Monday, November 03, 2003

Fast moving poop
I cannot figure this one out:
WASHINGTON — The Bush administration is shifting policy so cities and towns can skip a required treatment procedure for sewage they pump into rivers, lakes and coastal waters during high rains.

All I can figure is it must be the speed; when water is at high flood and moving fast, it’s okay to put poop in it, but when water is moving slow it’s not okay to put poop in it.

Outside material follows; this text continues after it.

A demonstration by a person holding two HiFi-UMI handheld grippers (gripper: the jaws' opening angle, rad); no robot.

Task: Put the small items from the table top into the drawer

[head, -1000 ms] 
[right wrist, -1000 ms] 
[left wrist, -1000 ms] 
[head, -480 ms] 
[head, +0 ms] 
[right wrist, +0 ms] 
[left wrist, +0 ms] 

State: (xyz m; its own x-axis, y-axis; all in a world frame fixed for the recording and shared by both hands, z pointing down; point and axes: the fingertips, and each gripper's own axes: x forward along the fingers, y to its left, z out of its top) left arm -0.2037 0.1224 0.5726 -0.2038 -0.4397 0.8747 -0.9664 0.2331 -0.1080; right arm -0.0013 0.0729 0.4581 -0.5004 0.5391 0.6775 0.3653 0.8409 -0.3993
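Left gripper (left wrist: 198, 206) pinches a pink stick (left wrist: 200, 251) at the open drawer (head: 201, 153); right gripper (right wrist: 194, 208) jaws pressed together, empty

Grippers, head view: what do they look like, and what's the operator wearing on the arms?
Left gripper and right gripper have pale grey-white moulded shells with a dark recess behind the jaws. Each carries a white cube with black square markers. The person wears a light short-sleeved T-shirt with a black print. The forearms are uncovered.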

The rationale of the EPA seems to be that utilities shouldn’t have to bear the cost of treating extra water during storms. It might make some sense if they were allowing the treatment plants separate storm drain water and actual raw sewage. Treating poop is more important than treating runoff. If the runoff threatens to overwhelm the sewage treatment, then it would make sense to vent some of the runoff and keep treating all of the poop. That’s not what the new guidelines say. The new guide lines allow water treatment utilities to just start skipping treatment steps at peak times and dump diluted poop into rivers.

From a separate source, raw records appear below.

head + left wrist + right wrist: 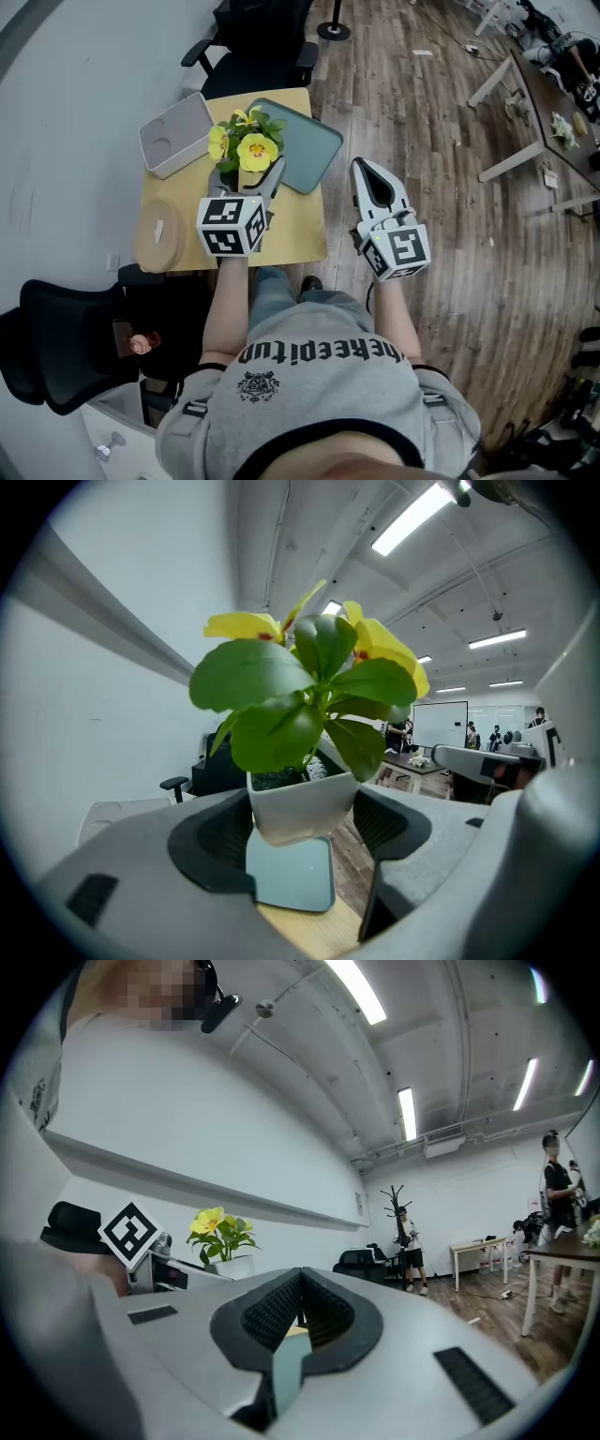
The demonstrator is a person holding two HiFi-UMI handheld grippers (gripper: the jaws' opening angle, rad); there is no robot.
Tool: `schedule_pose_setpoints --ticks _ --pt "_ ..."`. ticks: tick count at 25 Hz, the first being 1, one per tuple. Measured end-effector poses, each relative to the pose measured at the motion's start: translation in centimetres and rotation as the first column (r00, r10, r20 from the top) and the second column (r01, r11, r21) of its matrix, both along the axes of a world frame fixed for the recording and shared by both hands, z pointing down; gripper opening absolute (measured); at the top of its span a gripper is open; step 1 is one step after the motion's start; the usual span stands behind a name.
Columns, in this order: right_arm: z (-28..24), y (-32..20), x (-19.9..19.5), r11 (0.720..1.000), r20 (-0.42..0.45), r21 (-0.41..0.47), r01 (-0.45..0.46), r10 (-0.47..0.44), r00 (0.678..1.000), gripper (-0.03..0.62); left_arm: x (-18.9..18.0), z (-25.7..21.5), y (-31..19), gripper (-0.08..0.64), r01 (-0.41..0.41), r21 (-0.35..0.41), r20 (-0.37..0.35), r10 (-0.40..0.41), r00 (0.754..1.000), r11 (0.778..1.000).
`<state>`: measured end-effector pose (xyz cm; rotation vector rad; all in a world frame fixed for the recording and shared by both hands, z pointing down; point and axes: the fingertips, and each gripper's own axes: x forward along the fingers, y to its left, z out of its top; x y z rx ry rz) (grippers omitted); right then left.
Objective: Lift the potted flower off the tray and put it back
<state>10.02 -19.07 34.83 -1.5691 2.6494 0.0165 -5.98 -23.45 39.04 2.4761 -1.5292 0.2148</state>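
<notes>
– Left gripper [251, 186] is clamped on the white pot [302, 806], one jaw on each side wall just below the rim. The potted flower [246, 150] hangs over the yellow worktop [291, 230]. The teal tray [309, 145] sits at about 1 o'clock from it, and from the gripper's own camera it shows under and beyond the pot's base.

– So it's off the tray?

– I'd say so, with the base clear of everything. The right gripper [364, 173] is out at 3 o'clock, past the worktop's edge over the wood floor, with its jaws together and nothing in them.

– How will that pot behave on the way back?

– It's small, so I'd judge it light. The wall looks smooth and tapers downward, which makes it slippery for the jaws. The leaves and yellow blooms ride high, so it's a bit top-heavy, and tipping it could spill the soil.

– And where should it be held?

– On the stiff pot wall, right where the jaws are now, and never on the stems or petals, which would bruise. Set it down upright and level, and let the base touch the tray before letting go.
</notes>
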Motion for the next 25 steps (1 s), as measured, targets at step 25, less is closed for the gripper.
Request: schedule_pose_setpoints --ticks 25 --pt "2.0 -5.9 -1.5 0.98 -0.046 -0.084 -0.179 0.176 0.983 0.003 -0.7 8.6 -11.0 0.339 -0.147 -0.181 0.019 0.153 0.988 0.972"
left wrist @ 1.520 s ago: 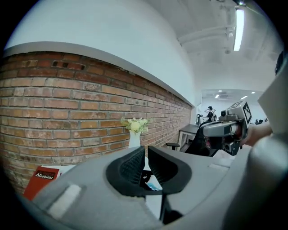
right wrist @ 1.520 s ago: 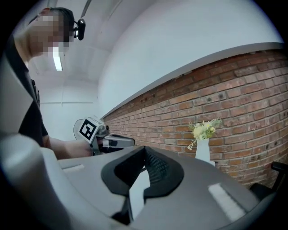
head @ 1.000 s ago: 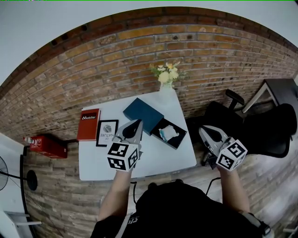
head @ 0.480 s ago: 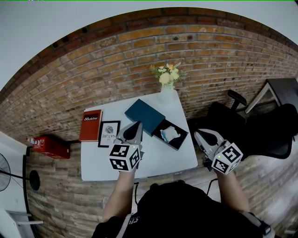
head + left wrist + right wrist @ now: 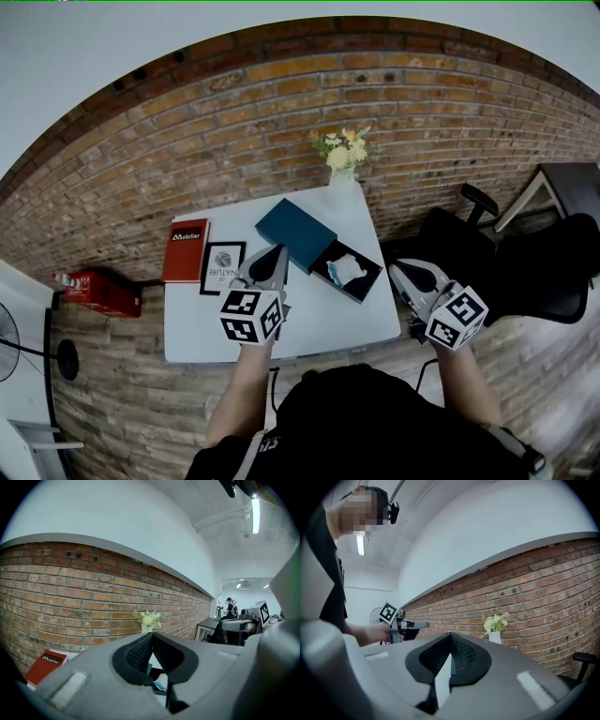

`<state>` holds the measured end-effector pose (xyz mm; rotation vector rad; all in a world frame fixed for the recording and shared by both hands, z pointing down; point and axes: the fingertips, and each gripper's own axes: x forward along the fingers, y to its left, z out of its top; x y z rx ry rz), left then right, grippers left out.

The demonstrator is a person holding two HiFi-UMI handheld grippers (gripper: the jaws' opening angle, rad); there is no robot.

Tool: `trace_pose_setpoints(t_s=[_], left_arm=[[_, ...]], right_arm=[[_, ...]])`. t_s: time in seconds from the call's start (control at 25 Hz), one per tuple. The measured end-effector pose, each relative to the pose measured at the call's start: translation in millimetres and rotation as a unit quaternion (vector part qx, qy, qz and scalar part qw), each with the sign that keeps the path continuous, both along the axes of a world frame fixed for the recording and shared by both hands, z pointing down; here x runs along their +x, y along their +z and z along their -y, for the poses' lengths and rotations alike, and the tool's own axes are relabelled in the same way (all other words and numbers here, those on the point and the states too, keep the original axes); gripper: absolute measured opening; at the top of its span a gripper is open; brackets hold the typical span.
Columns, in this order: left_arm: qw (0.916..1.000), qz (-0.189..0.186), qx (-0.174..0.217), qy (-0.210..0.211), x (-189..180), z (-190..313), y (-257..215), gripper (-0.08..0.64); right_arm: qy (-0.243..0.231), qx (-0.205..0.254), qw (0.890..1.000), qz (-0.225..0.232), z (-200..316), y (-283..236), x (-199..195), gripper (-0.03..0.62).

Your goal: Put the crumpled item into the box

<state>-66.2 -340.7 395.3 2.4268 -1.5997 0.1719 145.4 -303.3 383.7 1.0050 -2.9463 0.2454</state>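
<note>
Inside the box (image 5: 368, 284), crumpled item (image 5: 347, 270) too small for detail.

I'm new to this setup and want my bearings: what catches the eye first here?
A white table against a brick wall bears an open black box with the crumpled item inside, a teal lid beside it. Yellow flowers stand at the table's far edge. Nearer, the left hand-held gripper hangs shut and empty over the table, the right hand-held gripper shut and empty past its right edge.

The left gripper (image 5: 151, 638) shows its jaws together, empty. A white vase of pale flowers (image 5: 148, 620) stands at the tabletop's (image 5: 75, 654) far edge; a red book (image 5: 48, 664) lies far left.
</note>
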Motion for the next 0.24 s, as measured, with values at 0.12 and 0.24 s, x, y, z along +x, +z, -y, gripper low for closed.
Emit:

But perhaps they’ve overlooked something here. When rivers flood during storms they not only go faster, they rise and break free of where we would rather their banks were. This means poop filled water gets in yards, basements, cars, offices, and wells. I know the only science this administration cares about is bookkeeping, but I think it might be in all of our interests if someone explained to them where cholera comes from. And as long as they are in an explaining mood they might mention what the “P” in EPA stands for.